Instructeur, Théo est aussi compétiteur dans l'âme : champion suisse de voltige et du combiné, de P.A. d'équipe en 68, il participe également à de nombreuses compétitions internationales (para-ski, championnat de monde F.A.I. et militaire). Puis Théo fonde l'école para professionnelle permanente d'Ecuvillens en 1971, qui aura le succès que l'on connaît. La même année, André Bohn créait aussi son école professionnelle, à Magadino au Tessin.

L'équipe militaire Suisse au C.I.S.M. (championnat militaire) de 1973 à Schaffen (Allemagne). Les parachutes sont des "tout dans le dos" mais ils utilisent encore des libérateurs métalliques de type Capewel et des poignées d'ouvertures elles-aussi métalliques. Théo était le capitaine de l'équipe.

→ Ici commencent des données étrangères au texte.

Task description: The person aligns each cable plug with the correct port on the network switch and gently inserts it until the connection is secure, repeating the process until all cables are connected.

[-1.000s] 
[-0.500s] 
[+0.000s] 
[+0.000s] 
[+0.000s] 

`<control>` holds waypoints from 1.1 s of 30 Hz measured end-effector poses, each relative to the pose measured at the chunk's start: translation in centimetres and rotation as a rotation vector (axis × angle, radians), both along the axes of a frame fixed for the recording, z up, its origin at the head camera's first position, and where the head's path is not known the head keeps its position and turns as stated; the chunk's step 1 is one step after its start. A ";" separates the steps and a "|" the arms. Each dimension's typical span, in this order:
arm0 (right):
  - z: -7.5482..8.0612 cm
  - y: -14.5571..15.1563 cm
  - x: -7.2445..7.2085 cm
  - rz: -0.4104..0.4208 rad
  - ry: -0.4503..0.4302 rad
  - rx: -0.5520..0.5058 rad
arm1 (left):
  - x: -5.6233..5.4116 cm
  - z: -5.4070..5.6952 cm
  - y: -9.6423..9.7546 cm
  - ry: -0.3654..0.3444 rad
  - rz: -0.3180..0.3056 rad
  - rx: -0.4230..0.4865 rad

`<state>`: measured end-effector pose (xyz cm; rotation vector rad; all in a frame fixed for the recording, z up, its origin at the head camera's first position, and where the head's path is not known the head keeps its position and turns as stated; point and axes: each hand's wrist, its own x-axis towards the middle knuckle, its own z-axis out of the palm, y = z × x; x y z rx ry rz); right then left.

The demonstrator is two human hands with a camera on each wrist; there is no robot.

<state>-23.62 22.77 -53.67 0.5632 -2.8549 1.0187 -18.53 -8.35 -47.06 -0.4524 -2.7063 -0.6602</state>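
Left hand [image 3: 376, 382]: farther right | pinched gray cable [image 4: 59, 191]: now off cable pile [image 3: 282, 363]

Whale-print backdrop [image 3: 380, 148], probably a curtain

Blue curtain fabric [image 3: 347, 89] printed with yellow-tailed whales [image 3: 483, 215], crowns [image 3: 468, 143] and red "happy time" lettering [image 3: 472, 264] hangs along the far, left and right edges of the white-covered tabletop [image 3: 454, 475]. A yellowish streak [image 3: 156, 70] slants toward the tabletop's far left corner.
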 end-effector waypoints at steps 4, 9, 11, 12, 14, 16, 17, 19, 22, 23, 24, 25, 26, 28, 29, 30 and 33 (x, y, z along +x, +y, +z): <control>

C'est là qu'il fit son dernier saut de sa première période parachutiste.

La rupture

Peu après, en 1973, à l'âge de 28 ans et avec 996 sauts à son actif, c'est la rupture : "J'ai préféré arrêter complètement plutôt que de faire 10 sauts par an. Ingénieur avec deux enfants, mon métier ne m'en laissait plus le temps." Et c'est cette rupture franche avec le parachutisme de grand-papa, puis la reprise inopinée en pleine mutation du parachutisme moderne qui offre un intérêt particulier au regard de Théo sur l'activité. Lui n'a pas vieilli doucement avec, il l'a redécouverte 20 ans plus tard.

"J'ai repris en 94, par hasard mais aussi parce que je bossais trop, je crois. Pour retrouver un équilibre nécessaire. Mon fils Arnaud voulait apprendre la chute. Il devait faire son premier saut. Subitement j'ai eu envie de l'accompagner. Avec Andreas Knabe comme instructeur, c'était parfait. À 50 ans, j'ai eu l'impression que j'avais fait mon dernier saut le mois précédent. À 3 000 mètres, avec une aile, et plus un rond. Mais comme j'étais pilote d'avion, j'ai toujours gardé contact avec le milieu aérien."

Depuis Théo pratique de nouveau la P.A./ voltige, le para-ski et le vol relatif en compétition. Et il s'est mis également au Hit'n Rock, la discipline des P.O.P.'S. (association des parachutistes de plus de 40 ans) : c'est là qu'il réussit le mieux, puisqu'il décroche en septembre 1999 le titre de champion du monde, à Vancouver au Canada. Il totalise environ 1 500 sauts depuis 1963. Quant à son fils Arnaud, il a arrêté de sauter pour le moment, après 60 sauts. C'est qu'en Suisse on ne rigole pas avec le boulot !

L'or des Suisses

Nous retrouvons Théo le mois suivant en Suisse, à Gruyères. Andreas Knabe et les Bouses-qui-Chutent y ont fait venir un Twin Otter (leur logo c'est la vache sympa blanche et noire, pas la violette débile de Milka). Météo d'enfer, ciel bleu et sec, comme d'habitude. Juste dommage que le franc suisse soit suisse, c'est-à-dire 4 fois trop cher pour le tiers-monde français ! Un soir chez lui, au bord du lac, Théo nous invite à dîner. Ravis, nous avons là l'occasion de continuer à l'écouter.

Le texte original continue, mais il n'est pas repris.